If I experience inifidelity, I am experiencing a unique form of infidelity, one that occurs within the framework of two unique people. In this regard, experience with infidelity is only important in that you understand some of the emotions. But, each case is different since each person is different. Each set of circumstances will be different, even if there are some similarities. 

I would argue that being married isn't that important in this regard. The pain of infidelity, and all of the emotions associated with it, can be felt be people who are single, or engaged, or even in open relationships. My fiancée cheated on me just before the wedding. I broke up with her and had to cancel the wedding. I met my future wife a bit later and have now been happily married for 21 years with no infidelity. I can guarantee you that the pain I felt could not have been more intense if I had already married her. The only difference is that I did not have to deal with divorce. 

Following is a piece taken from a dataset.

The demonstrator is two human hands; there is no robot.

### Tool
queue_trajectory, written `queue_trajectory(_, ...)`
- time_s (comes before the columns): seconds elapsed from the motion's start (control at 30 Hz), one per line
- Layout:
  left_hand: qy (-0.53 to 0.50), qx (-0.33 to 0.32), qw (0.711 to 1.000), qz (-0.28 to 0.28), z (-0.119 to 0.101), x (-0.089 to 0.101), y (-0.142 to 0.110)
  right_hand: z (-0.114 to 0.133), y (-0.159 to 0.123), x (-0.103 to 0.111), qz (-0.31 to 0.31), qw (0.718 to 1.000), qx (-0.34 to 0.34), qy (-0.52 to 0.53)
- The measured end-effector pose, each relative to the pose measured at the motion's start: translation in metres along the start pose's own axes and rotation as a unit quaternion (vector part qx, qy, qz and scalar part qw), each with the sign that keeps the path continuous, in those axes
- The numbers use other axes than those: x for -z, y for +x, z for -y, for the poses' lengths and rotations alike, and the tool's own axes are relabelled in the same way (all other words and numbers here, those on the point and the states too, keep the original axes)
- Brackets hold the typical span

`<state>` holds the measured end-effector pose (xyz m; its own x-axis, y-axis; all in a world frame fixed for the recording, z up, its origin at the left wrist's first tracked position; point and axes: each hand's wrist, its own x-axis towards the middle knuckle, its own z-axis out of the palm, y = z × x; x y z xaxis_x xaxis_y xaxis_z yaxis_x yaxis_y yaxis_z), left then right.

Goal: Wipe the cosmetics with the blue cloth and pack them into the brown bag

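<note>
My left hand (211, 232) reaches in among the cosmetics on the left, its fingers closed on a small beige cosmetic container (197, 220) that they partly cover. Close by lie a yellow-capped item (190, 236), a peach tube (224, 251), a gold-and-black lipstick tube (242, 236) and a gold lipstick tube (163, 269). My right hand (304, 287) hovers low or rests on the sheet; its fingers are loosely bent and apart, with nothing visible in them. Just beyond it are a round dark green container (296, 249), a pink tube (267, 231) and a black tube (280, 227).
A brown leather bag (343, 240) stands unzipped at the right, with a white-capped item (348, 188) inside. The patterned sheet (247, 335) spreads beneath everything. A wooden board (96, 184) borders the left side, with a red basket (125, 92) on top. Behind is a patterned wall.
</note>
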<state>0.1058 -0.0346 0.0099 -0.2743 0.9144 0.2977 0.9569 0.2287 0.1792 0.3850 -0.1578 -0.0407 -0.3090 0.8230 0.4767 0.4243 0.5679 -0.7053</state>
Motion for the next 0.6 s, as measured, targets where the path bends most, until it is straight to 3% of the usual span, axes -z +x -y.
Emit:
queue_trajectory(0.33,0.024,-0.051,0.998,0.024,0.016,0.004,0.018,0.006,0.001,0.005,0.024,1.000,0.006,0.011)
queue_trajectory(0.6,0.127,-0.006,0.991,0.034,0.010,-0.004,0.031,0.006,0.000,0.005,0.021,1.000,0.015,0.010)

In some ways, experiencing these things skews us in a negative way. If you see every WS as an extension of your own horrible ex-spouse, and project that on every thread, then I'd say your experience is not helpful at all. Experience is only helpful when we can see that our experience is unique to ourselves and our own situation. 

Getting on every single thread and screaming divorce is simply not helpful. Realize that posters on this forum are adults and can make their own decision. Belittling them by calling them weak, beta, or stupid is simply not helpful. 

Although I am definately not a pushover, I cannot say how I would handle it if my wife cheated. There is more to a relationship to consider than simply turning your back and divorcing. 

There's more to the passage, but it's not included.